# WHAT THIS TASK INVOLVES
All the data below should be printed again without a single difference.

[Records from a dataset]

★ ★ ★

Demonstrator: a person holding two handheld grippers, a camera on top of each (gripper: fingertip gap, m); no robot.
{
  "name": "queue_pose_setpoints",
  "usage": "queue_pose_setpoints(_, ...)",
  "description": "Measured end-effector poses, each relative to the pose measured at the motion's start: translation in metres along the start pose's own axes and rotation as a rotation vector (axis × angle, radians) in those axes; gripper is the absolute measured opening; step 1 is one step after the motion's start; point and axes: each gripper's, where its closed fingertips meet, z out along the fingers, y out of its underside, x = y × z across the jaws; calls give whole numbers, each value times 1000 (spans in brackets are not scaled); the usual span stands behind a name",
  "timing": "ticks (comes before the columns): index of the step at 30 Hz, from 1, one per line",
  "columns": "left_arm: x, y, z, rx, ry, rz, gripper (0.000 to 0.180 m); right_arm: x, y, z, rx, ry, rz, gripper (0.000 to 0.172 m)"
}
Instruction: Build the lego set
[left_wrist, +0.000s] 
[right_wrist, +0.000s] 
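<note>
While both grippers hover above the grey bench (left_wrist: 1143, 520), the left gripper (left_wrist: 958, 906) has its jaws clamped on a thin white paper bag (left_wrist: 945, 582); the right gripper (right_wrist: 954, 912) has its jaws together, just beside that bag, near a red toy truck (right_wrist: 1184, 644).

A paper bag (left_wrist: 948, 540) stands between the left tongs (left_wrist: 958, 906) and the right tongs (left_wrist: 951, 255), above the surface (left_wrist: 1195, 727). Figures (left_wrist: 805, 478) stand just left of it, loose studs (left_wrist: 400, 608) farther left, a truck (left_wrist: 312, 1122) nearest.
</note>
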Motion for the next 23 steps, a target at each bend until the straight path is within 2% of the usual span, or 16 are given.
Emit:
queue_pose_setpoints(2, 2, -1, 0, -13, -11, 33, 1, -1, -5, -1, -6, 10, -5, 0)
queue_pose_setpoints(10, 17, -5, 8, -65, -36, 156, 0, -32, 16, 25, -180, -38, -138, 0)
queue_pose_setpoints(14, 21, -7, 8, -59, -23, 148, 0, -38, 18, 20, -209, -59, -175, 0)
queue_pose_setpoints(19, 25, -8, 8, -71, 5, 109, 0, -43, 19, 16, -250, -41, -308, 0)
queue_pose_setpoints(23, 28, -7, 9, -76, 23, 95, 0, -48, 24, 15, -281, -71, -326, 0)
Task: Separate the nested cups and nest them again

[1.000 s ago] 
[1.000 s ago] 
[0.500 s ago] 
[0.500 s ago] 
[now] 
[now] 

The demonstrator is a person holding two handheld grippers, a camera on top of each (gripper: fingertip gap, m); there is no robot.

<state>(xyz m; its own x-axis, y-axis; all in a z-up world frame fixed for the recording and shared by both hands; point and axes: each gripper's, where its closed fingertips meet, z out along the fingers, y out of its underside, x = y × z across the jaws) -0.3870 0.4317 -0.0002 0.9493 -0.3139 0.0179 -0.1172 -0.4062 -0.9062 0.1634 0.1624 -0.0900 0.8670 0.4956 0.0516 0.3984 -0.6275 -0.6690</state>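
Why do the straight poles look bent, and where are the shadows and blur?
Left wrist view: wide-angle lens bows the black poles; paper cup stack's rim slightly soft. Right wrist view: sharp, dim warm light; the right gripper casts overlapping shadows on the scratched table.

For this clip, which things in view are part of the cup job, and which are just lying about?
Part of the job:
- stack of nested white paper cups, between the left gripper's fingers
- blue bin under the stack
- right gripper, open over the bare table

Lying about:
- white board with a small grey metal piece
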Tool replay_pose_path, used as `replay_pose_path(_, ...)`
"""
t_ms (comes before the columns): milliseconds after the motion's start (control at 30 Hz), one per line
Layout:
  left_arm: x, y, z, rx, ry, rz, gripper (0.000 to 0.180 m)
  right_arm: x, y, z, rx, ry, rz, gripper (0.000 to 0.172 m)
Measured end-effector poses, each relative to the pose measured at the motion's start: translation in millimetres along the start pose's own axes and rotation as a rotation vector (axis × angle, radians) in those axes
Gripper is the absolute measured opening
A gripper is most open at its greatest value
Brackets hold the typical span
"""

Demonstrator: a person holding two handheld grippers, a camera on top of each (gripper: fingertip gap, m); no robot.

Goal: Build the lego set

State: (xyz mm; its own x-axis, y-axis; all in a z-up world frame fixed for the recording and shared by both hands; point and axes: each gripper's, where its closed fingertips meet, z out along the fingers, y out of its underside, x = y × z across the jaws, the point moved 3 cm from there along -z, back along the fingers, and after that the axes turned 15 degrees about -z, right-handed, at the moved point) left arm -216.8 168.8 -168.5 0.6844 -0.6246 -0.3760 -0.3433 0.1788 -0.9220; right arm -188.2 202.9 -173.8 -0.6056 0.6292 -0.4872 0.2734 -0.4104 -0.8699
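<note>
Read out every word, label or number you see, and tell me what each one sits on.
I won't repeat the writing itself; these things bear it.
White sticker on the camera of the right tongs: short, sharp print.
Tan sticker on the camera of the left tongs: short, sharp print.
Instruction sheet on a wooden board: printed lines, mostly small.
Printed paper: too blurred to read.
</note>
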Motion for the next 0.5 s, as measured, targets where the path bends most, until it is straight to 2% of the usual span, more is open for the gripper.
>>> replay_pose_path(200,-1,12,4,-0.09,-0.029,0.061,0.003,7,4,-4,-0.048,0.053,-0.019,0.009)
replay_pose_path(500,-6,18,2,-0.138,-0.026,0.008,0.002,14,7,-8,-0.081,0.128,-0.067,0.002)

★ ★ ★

# RESULT OF THIS EXERCISE
Demonstrator: a person holding two handheld grippers, a camera on top of each (gripper: fingertip gap, m); no robot.
{
  "name": "queue_pose_setpoints",
  "usage": "queue_pose_setpoints(_, ...)",
  "description": "Measured end-effector poses, each relative to the pose measured at the motion's start: translation in metres along the start pose's own axes and rotation as a rotation vector (axis × angle, radians) in those axes; gripper is the absolute measured opening; step 1 is one step after the motion's start; point and axes: each gripper's, where its closed fingertips meet, z out along the fingers, y out of its underside, x = y × z across the jaws; calls give whole numbers, each value times 1000 (spans in brackets are not scaled); the usual span stands behind a name",
  "timing": "ticks (comes before the columns): index of the step at 30 Hz, from 1, one per line",
  "columns": "left_arm: x, y, z, rx, ry, rz, gripper (0.000 to 0.180 m); right_arm: x, y, z, rx, ry, rz, gripper (0.000 to 0.172 m)"
}
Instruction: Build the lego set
[left_wrist, +0.000s] 
[right_wrist, +0.000s] 
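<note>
While both grippers hover above the grey bench (left_wrist: 1143, 520), the left gripper (left_wrist: 958, 906) has its jaws clamped on a thin white paper bag (left_wrist: 945, 582); the right gripper (right_wrist: 954, 912) has its jaws together, just beside that bag, near a red toy truck (right_wrist: 1184, 644).

A paper bag (left_wrist: 948, 540) stands between the left tongs (left_wrist: 958, 906) and the right tongs (left_wrist: 951, 255), above the surface (left_wrist: 1195, 727). Figures (left_wrist: 805, 478) stand just left of it, loose studs (left_wrist: 400, 608) farther left, a truck (left_wrist: 312, 1122) nearest.
</note>
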Motion for the next 23 steps, a target at each bend until the straight path is within 2% of the usual span, or 16 are given.
Emit:
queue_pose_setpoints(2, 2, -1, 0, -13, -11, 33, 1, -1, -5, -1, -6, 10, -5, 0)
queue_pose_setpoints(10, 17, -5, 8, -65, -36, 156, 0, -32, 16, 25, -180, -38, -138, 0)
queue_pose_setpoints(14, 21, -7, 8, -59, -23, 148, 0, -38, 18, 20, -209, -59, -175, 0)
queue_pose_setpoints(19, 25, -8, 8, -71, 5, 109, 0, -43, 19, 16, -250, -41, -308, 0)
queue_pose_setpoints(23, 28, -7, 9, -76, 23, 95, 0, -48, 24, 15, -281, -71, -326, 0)
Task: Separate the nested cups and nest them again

[1.000 s ago] 
[1.000 s ago] 
[0.500 s ago] 
[0.500 s ago] 
[now] 
[now] 

The demonstrator is a person holding two handheld grippers, a camera on top of each (gripper: fingertip gap, m); there is no robot.

<state>(xyz m; its own x-axis, y-axis; all in a z-up world frame fixed for the recording and shared by both hands; point and axes: each gripper's, where its closed fingertips meet, z out along the fingers, y out of its underside, x = y × z across the jaws) -0.3870 0.4317 -0.0002 0.9493 -0.3139 0.0179 -0.1172 -0.4062 -0.9062 0.1634 0.1624 -0.0900 0.8670 0.4956 0.0516 0.3984 -0.6275 -0.6690</state>
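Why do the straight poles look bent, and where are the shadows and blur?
Left wrist view: wide-angle lens bows the black poles; paper cup stack's rim slightly soft. Right wrist view: sharp, dim warm light; the right gripper casts overlapping shadows on the scratched table.

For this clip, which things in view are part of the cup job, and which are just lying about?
Part of the job:
- stack of nested white paper cups, between the left gripper's fingers
- blue bin under the stack
- right gripper, open over the bare table

Lying about:
- white board with a small grey metal piece
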Tool replay_pose_path, used as `replay_pose_path(_, ...)`
"""
t_ms (comes before the columns): milliseconds after the motion's start (control at 30 Hz), one per line
Layout:
  left_arm: x, y, z, rx, ry, rz, gripper (0.000 to 0.180 m)
  right_arm: x, y, z, rx, ry, rz, gripper (0.000 to 0.172 m)
Measured end-effector poses, each relative to the pose measured at the motion's start: translation in millimetres along the start pose's own axes and rotation as a rotation vector (axis × angle, radians) in those axes
Gripper is the absolute measured opening
A gripper is most open at its greatest value
Brackets hold the typical span
"""

Demonstrator: a person holding two handheld grippers, a camera on top of each (gripper: fingertip gap, m); no robot.

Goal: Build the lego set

State: (xyz mm; its own x-axis, y-axis; all in a z-up world frame fixed for the recording and shared by both hands; point and axes: each gripper's, where its closed fingertips meet, z out along the fingers, y out of its underside, x = y × z across the jaws, the point moved 3 cm from there along -z, back along the fingers, and after that the axes turned 15 degrees about -z, right-handed, at the moved point) left arm -216.8 168.8 -168.5 0.6844 -0.6246 -0.3760 -0.3433 0.1788 -0.9220; right arm -188.2 202.9 -173.8 -0.6056 0.6292 -0.4872 0.2734 -0.4104 -0.8699
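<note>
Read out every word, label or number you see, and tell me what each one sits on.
I won't repeat the writing itself; these things bear it.
White sticker on the camera of the right tongs: short, sharp print.
Tan sticker on the camera of the left tongs: short, sharp print.
Instruction sheet on a wooden board: printed lines, mostly small.
Printed paper: too blurred to read.
</note>
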Motion for the next 0.5 s, as measured, targets where the path bends most, until it is straight to 2% of the usual span, more is open for the gripper.
>>> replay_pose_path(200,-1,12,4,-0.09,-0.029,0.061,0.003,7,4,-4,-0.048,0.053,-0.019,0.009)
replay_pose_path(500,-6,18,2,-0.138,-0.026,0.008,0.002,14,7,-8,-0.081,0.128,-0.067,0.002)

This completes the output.